04 May Automating DNS Zone Failover
Intro
In cloud and hybrid environments, DNS failover automation is important for maintaining high availability. By automatically switching DNS records to healthy endpoints during an outage, you can minimize downtime and ensure continuous access to applications. Azure Private DNS zones provide internal name resolution for resources within virtual networks, but by design their records aren’t reachable from the public internet. This isolation means that if an Azure environment becomes unreachable (e.g. due to a region outage or network failure), you cannot resolve critical domain names via the Private DNS zone. Automating DNS failover addresses this gap by detecting failures and dynamically updating DNS records (in Azure or an alternate DNS provider) so that clients are redirected to backup systems. In essence, a DNS failover system continuously monitors service health and, upon detecting an issue, automatically modifies DNS entries to point to a secondary location. This ensures that whether you’re dealing with cloud services or on-premises resources, name resolution will seamlessly redirect to a recovery environment, helping maintain application uptime.
DNS failover scenarios
In hybrid scenarios, Azure Private DNS often works in tandem with on-premises DNS. For example, an on-premises environment might use a conditional forwarder to direct queries for an Azure Private DNS zone (like cloud.azrtestbench.com
) to an Azure DNS Private Resolver in the cloud. If the site-to-site VPN or ExpressRoute link goes down, those DNS queries will fail because the Azure Private DNS zone can’t be reached. This is one of several failure scenarios where automated DNS failover is essential.

Contingency planning
To achieve seamless DNS failover, you need a solid contingency plan that covers both DNS configuration and monitoring. The diagram below illustrates the general idea: an active primary environment and a passive secondary environment. A DNS-based failover mechanism (such as Azure Traffic Manager for public DNS) constantly monitors the primary’s health and automatically directs clients to the secondary when the primary degrades. We can implement a similar concept using Azure Private DNS and an alternate provider through custom automation.

PowerShell
Automating DNS failover involves three main tasks: health checks, DNS record updates and decision logic. PowerShell is a convenient tool for this in Azure environments, thanks to the Azure PowerShell modules. Below is an example approach using PowerShell scripts
Define endpoints and variables
Begin by specifying the primary and secondary IP addresses (or endpoints) for the service, the DNS record to update and any other parameters. You’ll also need the resource group and Private DNS zone name for Azure.

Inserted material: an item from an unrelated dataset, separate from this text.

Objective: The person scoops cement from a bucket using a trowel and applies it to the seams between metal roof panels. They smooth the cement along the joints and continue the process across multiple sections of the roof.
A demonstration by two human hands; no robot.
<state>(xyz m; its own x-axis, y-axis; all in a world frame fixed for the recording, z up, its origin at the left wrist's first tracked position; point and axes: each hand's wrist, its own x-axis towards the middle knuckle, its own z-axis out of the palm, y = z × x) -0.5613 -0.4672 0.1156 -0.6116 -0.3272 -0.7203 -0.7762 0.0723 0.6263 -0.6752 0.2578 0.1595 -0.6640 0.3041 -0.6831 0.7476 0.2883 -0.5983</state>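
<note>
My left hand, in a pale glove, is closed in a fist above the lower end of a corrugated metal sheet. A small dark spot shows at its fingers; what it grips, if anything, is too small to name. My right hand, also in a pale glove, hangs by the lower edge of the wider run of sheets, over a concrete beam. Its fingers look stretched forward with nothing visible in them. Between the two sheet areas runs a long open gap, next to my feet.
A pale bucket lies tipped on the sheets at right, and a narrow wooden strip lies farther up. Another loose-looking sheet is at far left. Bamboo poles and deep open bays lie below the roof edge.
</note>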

For example:
$resourceGroup = "MyDNSResourceGroup"
$zoneName = "contoso.internal"
$recordName = "app"
$primaryIP = "10.1.2.5" # Primary private endpoint IP
$secondaryIP = "52.4.6.8" # Secondary public/alternate endpoint IP
$recordType = "A"
$ttl = 30 # desired TTL for the record (in seconds)

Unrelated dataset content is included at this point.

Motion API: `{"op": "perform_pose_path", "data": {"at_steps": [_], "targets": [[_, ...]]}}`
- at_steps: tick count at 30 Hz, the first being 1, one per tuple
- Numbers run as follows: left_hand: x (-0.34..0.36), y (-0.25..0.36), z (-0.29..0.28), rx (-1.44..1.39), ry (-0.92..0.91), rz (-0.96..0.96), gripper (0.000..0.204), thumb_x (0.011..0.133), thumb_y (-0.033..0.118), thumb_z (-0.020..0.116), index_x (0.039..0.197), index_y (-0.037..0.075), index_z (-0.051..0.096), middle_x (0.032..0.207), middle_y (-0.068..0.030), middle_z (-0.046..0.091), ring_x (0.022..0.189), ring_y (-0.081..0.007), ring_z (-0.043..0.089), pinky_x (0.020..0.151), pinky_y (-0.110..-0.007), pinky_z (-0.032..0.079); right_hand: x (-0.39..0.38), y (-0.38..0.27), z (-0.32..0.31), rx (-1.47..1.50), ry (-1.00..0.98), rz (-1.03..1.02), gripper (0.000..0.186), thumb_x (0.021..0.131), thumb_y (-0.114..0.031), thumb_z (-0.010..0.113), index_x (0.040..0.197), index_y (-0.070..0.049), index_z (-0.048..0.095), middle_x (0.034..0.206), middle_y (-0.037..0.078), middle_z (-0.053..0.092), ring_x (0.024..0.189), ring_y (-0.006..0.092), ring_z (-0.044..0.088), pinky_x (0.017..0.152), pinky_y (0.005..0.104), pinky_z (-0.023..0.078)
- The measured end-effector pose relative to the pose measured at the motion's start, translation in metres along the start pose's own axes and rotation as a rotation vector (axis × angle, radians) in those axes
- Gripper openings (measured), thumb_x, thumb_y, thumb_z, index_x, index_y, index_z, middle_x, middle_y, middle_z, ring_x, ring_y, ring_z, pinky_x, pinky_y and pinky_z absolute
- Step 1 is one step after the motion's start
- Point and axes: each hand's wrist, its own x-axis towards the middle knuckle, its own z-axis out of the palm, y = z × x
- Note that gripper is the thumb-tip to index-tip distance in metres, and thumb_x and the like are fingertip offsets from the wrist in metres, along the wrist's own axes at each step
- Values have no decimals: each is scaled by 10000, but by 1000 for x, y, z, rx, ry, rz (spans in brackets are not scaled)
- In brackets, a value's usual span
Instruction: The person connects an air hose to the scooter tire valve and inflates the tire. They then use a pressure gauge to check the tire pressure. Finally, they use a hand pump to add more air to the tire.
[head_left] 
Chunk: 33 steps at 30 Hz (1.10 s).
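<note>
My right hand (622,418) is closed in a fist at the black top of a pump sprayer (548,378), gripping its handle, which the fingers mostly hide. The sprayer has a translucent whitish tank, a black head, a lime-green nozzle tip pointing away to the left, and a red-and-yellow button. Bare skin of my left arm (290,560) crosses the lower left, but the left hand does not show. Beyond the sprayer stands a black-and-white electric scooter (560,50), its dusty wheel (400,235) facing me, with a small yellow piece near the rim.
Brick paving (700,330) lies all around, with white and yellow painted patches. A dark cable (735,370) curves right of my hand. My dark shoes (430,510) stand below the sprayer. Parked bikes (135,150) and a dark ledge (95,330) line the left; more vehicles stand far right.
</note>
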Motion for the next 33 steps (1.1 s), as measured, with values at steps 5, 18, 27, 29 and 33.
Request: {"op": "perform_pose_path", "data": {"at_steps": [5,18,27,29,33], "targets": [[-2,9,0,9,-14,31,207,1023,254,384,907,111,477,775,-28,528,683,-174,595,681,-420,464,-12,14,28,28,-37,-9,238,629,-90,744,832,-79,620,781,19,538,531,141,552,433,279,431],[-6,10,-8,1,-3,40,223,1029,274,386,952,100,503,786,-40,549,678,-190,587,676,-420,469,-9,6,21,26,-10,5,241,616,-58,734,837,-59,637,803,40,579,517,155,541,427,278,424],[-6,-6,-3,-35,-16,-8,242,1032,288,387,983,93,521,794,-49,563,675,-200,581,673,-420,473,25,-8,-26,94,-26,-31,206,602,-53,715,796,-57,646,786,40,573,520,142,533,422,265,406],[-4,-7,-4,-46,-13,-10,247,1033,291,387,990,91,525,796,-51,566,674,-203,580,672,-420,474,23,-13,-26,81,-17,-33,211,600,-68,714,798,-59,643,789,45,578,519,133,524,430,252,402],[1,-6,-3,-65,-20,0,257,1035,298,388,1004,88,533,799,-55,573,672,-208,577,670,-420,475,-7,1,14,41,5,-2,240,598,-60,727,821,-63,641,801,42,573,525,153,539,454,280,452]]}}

In a real script, these values could come from a config file or arguments.
Health check the primary service
Use a cmdlet like Test-Connection
or a web request to determine if the primary endpoint is healthy. For instance, if a ping or TCP connection to the primary IP fails, we consider the service down. Alternatively, use an HTTP probe if the service is a web application (e.g., Invoke-WebRequest -Uri http://app.contoso.com/health
). Example with ping:
$primaryAlive = Test-Connection -ComputerName $primaryIP -Count 2 -Quiet
if ($primaryAlive) {
Write-Host "Primary endpoint is reachable."
} else {
Write-Warning "Primary endpoint is down. Initiating DNS failover..."
}
In this snippet, -Quiet
returns a simple Boolean indicating success or failure of the ping.

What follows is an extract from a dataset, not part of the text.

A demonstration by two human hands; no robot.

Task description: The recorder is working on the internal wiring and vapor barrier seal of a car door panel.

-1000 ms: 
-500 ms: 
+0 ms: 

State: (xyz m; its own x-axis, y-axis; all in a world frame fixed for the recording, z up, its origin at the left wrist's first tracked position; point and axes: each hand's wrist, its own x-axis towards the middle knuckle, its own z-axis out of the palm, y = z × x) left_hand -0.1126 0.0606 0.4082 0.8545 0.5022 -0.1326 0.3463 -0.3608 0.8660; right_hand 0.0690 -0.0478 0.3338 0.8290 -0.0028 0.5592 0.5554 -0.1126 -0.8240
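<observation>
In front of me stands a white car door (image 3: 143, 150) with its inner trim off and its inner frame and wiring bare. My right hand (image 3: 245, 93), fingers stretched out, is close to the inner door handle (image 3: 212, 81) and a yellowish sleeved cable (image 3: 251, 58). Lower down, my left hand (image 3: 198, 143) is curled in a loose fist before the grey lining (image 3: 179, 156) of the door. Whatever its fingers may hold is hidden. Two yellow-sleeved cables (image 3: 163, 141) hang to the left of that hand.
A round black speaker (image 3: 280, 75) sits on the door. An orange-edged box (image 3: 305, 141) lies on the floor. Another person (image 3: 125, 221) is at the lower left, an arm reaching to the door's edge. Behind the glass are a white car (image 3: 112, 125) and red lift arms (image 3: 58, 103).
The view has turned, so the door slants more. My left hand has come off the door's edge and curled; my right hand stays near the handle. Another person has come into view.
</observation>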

Failover Logic – update DNS record
check indicates failure, the script will update the DNS record in the Private DNS zone to point to the secondary IP. This uses Azure PowerShell cmdlets to modify the DNS record set. A straightforward way is to retrieve the existing record set, modify it, and apply the update:
if (-not $primaryAlive) {
# Get the current DNS record set
$recordSet = Get-AzPrivateDnsRecordSet -ResourceGroupName $resourceGroup `
-ZoneName $zoneName -Name $recordName -RecordType $recordType
# Remove any existing A records and add the secondary IP
$recordSet.RecordSets.Records.Clear() # Clear current IPs
Add-AzPrivateDnsRecordConfig -RecordSet $recordSet -Ipv4Address $secondaryIP
# Update TTL if needed
$recordSet.RecordSets.TTL = $ttl
# Push the changes to Azure
Set-AzPrivateDnsRecordSet -RecordSet $recordSet -Overwrite
Write-Host "DNS record updated to secondary IP $secondaryIP"
}
The above snippet uses Get-AzPrivateDnsRecordSet
to fetch the record (e.g., the A record for “app.contoso.internal”), then clears out the old IP and adds the new one and finally applies the update with Set-AzPrivateDnsRecordSet
. (In Azure PowerShell, the Private DNS cmdlets allow you to build a record set object and then commit it); also adjust the TTL to a low value for rapid propagation. The -Overwrite
flag ensures the update goes through even if the record has changed since we fetched it.
Note: In production, include error handling (try/catch) around these commands and possibly send notifications when a failover occurs.
(Optional) Update alternate provider
If you are also maintaining a secondary DNS provider (for example, a public Azure DNS zone or a third-party DNS), you would include API calls or cmdlets for that provider here. For Azure public DNS, you could use similar Azure PowerShell commands (Get-AzDnsRecordSet
/ Set-AzDnsRecordSet
from the Az.Network module) to update the public DNS zone. For third-party services, you might call their REST API or use CLI tools.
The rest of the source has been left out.